"Gordon R. Dickson - The Pritcher Mass" - читать интересную книгу автора (Dickson Gordon R)

her face had no color at all now. Her eyes were open again,
staring at the dead man.
"He'll have planted something else up ahead to break us
open—I know he'll have," she said.
Chaz looked away from her uncomfortably. He could not
blame anyone for fearing the rot. A single spore could slip
through the smallest crack in a sealed environment, be
inhaled and take root in human lungs, to grow and spread
there until the one who had inhaled it died of asphyxiation.
But to see someone living in a constant, morbid fear of it was
something that seemed to reach inside him, take hold of a
handful of his guts and twist them.
It was the sort of emotional self-torture in which his
Neopuritanic aunt and cousins indulged. It had always
sickened him to see them slaves to such a fear, and filled him
with a terrible fury against the thing that had made slaves of
them. To a certain extent, he felt the same way about all
people with whom he shared this present poisoned and
bottled-up world. The two conflicting reactions had made
him a loner—as friendless and self-isolated as a man could be
under conditions in which people were physically penned up
together most of the time, as they were on this train.
He hung in his harness, watching the roadbed gravel
alongside the train start to blur in the gathering darkness, as
the three cars picked up speed to a normal three hundred
kilometers per hour.

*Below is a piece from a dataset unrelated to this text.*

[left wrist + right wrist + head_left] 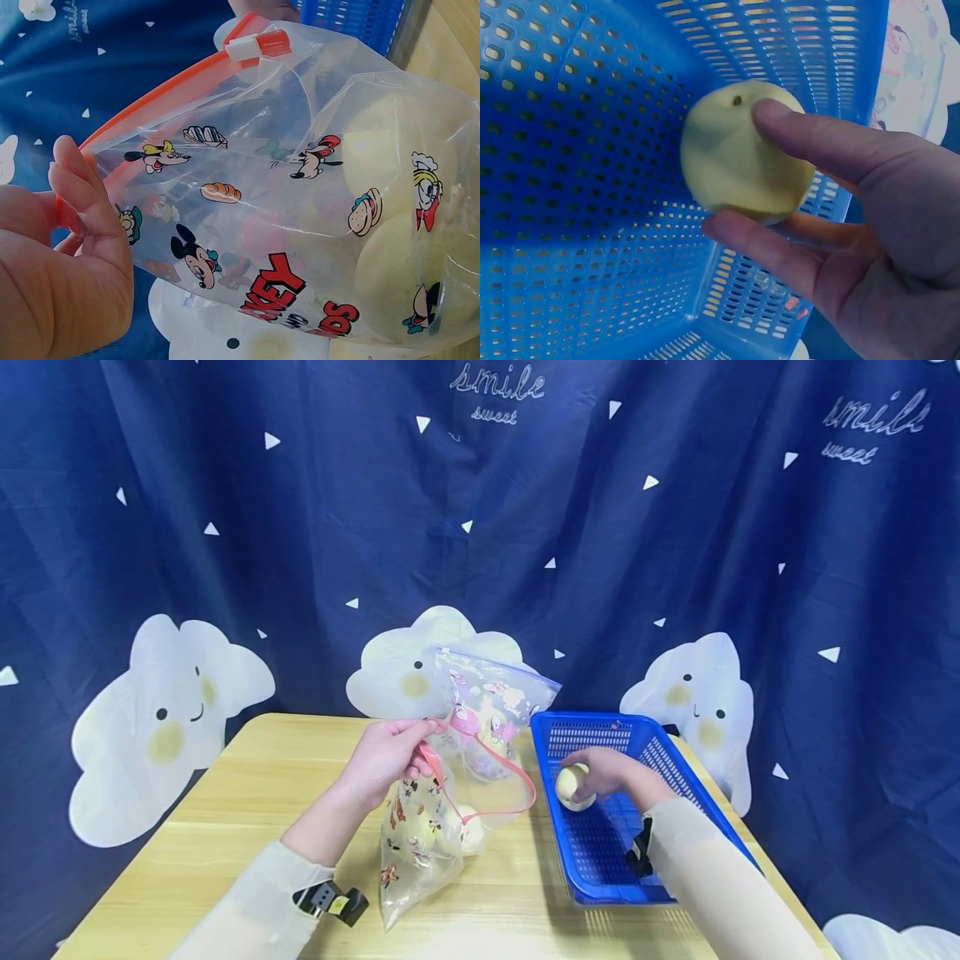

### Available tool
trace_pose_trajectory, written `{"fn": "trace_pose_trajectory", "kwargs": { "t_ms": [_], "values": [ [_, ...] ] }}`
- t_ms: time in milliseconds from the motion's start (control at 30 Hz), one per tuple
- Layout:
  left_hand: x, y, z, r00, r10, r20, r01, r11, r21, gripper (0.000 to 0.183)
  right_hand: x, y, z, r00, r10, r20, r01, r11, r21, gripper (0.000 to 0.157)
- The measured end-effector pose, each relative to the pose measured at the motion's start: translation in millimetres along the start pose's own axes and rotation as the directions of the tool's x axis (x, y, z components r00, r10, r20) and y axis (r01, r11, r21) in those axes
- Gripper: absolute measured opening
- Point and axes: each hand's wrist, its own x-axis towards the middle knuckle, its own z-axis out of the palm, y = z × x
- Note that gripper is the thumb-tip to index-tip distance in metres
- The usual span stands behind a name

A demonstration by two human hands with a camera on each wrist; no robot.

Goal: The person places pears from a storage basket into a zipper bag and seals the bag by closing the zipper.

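My left hand (384, 758) pinches the red-edged mouth of a clear zip bag (408, 868) printed with cartoon figures. The bag hangs with its mouth spread, its lower part by the tabletop; several pale yellow round fruits (394, 262) show through its side. Inside the blue plastic basket (622, 892), my right hand (611, 772) grips another pale yellow round fruit (735, 169) between thumb and fingers. A small hollow shows on top of that fruit. No other fruit is visible in the basket.
Behind the held bag, a second clear zip bag (495, 689) with a purple top edge and pink prints stands upright with contents inside. Bag and basket are on a light wooden table (247, 810). A dark blue curtain (337, 485) with clouds hangs behind it.
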Motion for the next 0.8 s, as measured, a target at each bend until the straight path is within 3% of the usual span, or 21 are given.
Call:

A pair of animal eyes gleamed at him
momentarily from the gloom. Animals were generally free of
the rot; research for forty years had yet to find out why. It was
dark enough outside now for the window to show him a
shadowy image, pacing the rushing train like a transparent
ghost, of the lighted car; and himself—jumpsuited, of average
height, with the shock of straight black hair and the face that
seemed to be scowling even when it was not …
Details of what had happened were being passed back by
word of mouth through the rows of commuters ahead of him.
"The heat-monitoring screen picked him up through the
trees around the curve," the man in front of the woman next
to Chaz relayed to the two rows about them, "even before they
could see him. But on the screen he was just about the size of
a repair scooter. So they held speed, just keyed in the
computer on the cannon and waited. Sure enough, once the
comp had a clear image, it identified a saboteur, fired, and
knocked him out of the way."
He twisted his neck further back over his shoulder to look
at the row containing Chaz and the woman.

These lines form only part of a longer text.